▶ [GOAL OF THE EXERCISE] Restate word for word only the lines running from the one with "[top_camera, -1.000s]" to the end of the data, both ends included. Omit any pictures.

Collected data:
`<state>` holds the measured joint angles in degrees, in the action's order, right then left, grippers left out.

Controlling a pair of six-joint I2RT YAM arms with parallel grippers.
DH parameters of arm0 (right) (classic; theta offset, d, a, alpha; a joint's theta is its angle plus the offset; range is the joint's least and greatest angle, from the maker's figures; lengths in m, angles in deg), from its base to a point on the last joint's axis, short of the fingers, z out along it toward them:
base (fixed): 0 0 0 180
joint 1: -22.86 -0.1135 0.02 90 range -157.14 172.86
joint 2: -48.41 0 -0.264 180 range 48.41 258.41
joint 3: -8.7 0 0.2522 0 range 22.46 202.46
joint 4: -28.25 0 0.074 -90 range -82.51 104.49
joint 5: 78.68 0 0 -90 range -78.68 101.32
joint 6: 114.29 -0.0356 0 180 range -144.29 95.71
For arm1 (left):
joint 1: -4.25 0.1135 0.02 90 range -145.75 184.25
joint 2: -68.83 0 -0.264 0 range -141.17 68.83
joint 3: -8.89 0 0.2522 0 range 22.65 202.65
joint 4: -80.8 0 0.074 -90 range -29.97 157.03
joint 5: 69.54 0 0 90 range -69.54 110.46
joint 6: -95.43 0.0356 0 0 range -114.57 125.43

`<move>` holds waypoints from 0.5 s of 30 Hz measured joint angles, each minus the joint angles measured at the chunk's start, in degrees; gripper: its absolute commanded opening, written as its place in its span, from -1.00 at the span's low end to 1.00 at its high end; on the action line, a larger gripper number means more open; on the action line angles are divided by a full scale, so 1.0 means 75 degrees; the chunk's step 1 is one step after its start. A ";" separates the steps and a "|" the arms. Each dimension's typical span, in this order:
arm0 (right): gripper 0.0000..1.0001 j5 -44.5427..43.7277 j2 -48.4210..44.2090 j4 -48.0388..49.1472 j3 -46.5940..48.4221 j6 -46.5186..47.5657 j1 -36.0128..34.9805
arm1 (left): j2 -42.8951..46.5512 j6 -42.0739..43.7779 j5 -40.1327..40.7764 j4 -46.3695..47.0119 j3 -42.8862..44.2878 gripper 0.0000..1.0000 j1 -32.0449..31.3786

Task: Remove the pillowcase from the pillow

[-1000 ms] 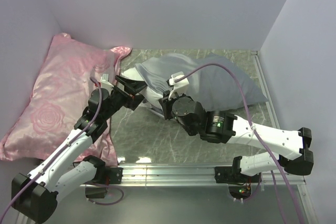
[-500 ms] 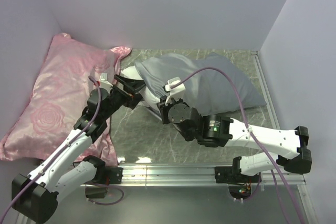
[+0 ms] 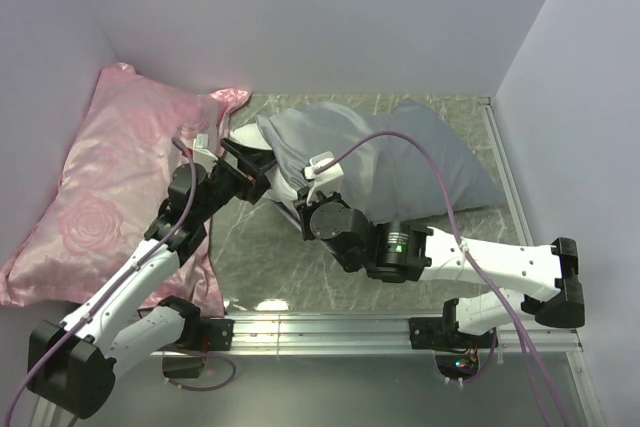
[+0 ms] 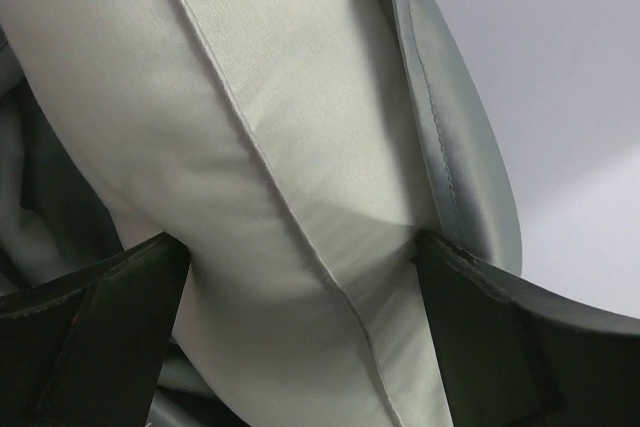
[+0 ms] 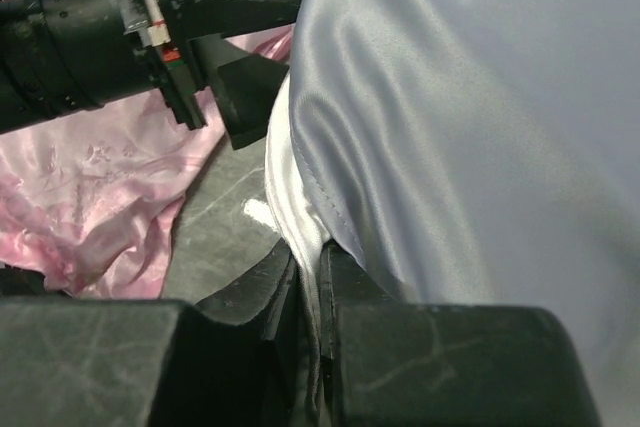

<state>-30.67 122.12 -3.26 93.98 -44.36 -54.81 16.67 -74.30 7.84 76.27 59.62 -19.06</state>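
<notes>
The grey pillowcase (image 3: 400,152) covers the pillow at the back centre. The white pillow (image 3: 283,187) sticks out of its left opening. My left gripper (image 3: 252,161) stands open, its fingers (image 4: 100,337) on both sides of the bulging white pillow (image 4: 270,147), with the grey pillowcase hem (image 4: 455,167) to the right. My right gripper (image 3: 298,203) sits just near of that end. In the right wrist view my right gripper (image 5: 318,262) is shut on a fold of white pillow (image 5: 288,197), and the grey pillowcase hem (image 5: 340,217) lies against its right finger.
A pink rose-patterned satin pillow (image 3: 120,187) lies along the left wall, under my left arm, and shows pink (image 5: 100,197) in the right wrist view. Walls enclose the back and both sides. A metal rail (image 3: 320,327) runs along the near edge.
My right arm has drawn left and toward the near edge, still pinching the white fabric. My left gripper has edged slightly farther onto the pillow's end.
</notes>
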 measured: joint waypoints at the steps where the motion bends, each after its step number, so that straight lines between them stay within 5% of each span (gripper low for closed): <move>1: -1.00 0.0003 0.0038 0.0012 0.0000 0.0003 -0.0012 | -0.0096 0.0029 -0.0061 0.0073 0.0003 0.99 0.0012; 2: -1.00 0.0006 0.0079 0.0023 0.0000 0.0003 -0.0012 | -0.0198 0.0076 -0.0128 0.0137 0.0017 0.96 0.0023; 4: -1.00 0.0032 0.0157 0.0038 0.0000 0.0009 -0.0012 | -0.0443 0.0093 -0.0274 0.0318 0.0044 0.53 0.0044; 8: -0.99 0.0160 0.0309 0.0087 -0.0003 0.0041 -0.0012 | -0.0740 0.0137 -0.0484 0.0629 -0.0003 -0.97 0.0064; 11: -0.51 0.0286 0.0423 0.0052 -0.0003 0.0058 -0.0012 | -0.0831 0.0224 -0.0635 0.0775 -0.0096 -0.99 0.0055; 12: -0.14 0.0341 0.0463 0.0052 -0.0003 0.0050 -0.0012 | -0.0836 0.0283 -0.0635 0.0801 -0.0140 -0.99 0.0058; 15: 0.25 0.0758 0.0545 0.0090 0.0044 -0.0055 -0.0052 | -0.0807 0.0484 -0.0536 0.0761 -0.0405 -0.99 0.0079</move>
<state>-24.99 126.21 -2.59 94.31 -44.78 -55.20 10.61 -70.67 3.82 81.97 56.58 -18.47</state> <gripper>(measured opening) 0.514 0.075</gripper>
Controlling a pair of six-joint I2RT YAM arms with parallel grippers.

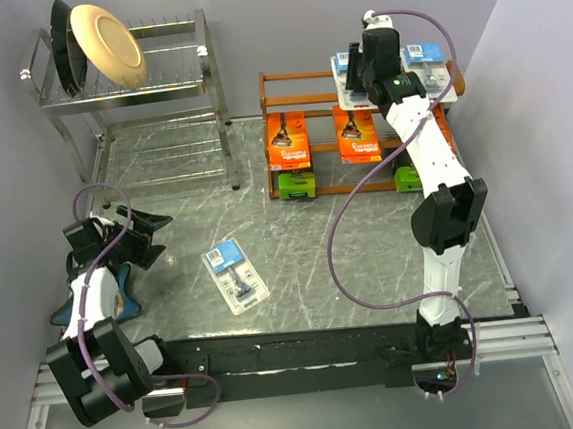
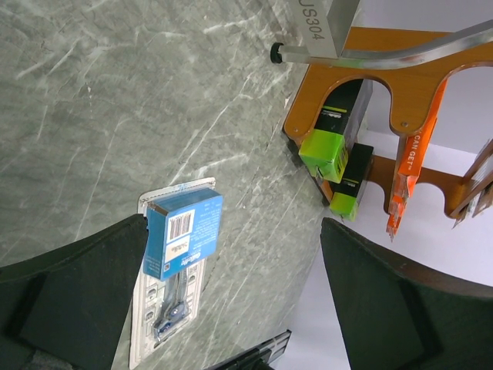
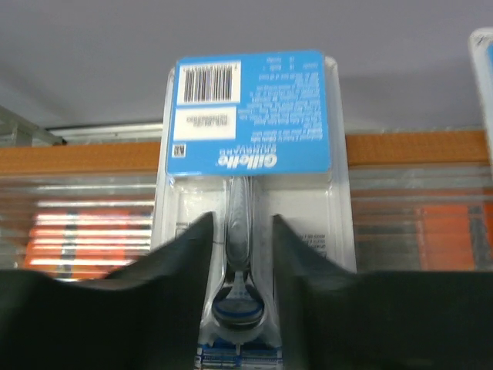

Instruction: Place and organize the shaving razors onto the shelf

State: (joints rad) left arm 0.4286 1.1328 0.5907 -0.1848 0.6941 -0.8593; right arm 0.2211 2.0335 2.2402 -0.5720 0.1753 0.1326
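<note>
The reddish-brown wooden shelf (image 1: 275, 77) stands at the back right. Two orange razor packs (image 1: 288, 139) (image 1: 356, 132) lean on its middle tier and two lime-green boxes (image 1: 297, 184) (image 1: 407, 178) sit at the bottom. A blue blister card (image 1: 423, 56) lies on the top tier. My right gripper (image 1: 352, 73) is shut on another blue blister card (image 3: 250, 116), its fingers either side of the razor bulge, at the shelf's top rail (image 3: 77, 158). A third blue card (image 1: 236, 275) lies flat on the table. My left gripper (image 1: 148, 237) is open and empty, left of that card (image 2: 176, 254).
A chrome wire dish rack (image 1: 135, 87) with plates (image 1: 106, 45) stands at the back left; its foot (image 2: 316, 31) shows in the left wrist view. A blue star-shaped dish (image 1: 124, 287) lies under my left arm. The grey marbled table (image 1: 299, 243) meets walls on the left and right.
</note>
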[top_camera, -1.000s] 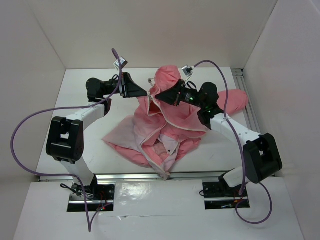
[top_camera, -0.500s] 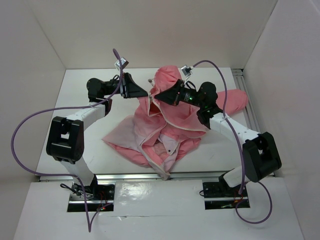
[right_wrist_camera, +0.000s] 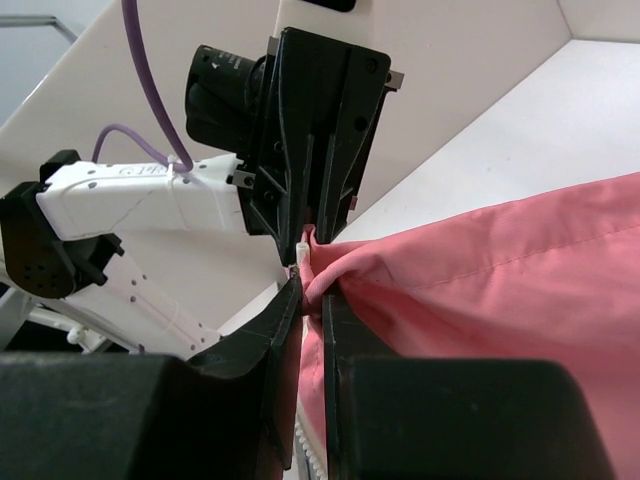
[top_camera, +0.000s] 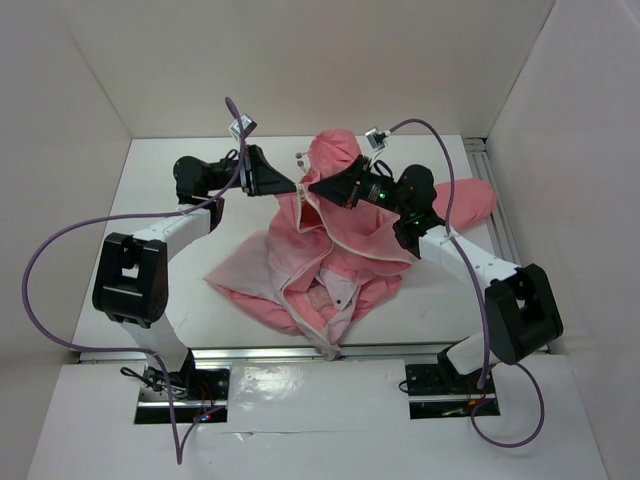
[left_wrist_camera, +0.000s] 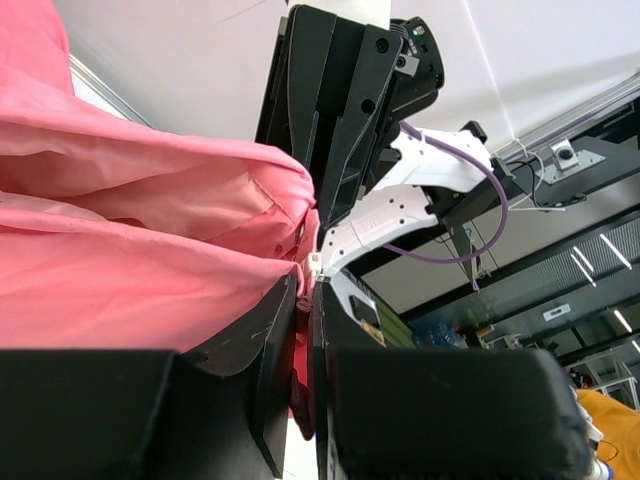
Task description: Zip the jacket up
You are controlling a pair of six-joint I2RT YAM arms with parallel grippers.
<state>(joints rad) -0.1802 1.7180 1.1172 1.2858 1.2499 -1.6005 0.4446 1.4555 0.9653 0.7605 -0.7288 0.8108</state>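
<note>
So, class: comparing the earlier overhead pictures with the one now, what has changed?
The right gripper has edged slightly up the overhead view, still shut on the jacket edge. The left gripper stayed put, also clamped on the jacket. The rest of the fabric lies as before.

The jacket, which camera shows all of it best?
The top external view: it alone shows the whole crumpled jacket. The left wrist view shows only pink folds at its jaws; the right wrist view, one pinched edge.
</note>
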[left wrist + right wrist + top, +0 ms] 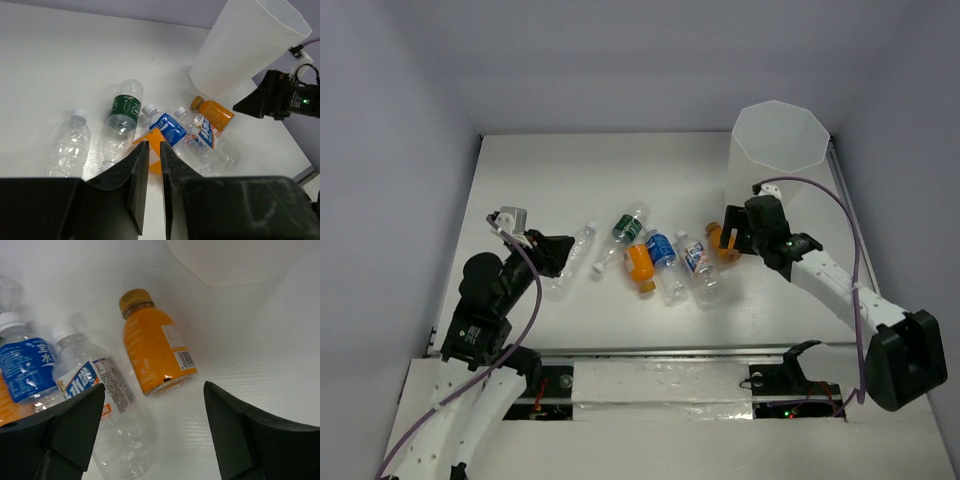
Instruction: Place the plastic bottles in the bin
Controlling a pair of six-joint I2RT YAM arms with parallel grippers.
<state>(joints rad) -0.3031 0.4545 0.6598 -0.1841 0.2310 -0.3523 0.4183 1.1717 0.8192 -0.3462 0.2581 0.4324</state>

▶ [PROBLEM SOLUTION]
[top_camera, -1.000s] 
[top_camera, -0.500s] 
[right_wrist_camera, +0.000s] 
[top_camera, +0.000s] 
[left_wrist_camera, +0.000s] 
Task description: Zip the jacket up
You are controlling a pair of six-joint I2RT YAM arms with parallel grippers.
<state>(joints rad) -0.1802 1.7180 1.1172 1.2858 1.2499 -1.6005 0.4446 1.4555 0.9653 0.7605 -0.7288 0.8108</state>
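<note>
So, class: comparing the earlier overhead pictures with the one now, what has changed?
The right gripper has edged slightly up the overhead view, still shut on the jacket edge. The left gripper stayed put, also clamped on the jacket. The rest of the fabric lies as before.

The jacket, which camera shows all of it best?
The top external view: it alone shows the whole crumpled jacket. The left wrist view shows only pink folds at its jaws; the right wrist view, one pinched edge.
</note>
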[left wrist + right wrist + top, +0 ms] 
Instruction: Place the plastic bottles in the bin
Controlling a pair of six-joint I2RT YAM arms with parallel grippers.
<state>(joints rad) -0.3031 0.4545 0.6598 -0.1841 0.2310 -0.3523 0.4183 1.1717 0.8192 -0.3462 0.2581 0.4324</state>

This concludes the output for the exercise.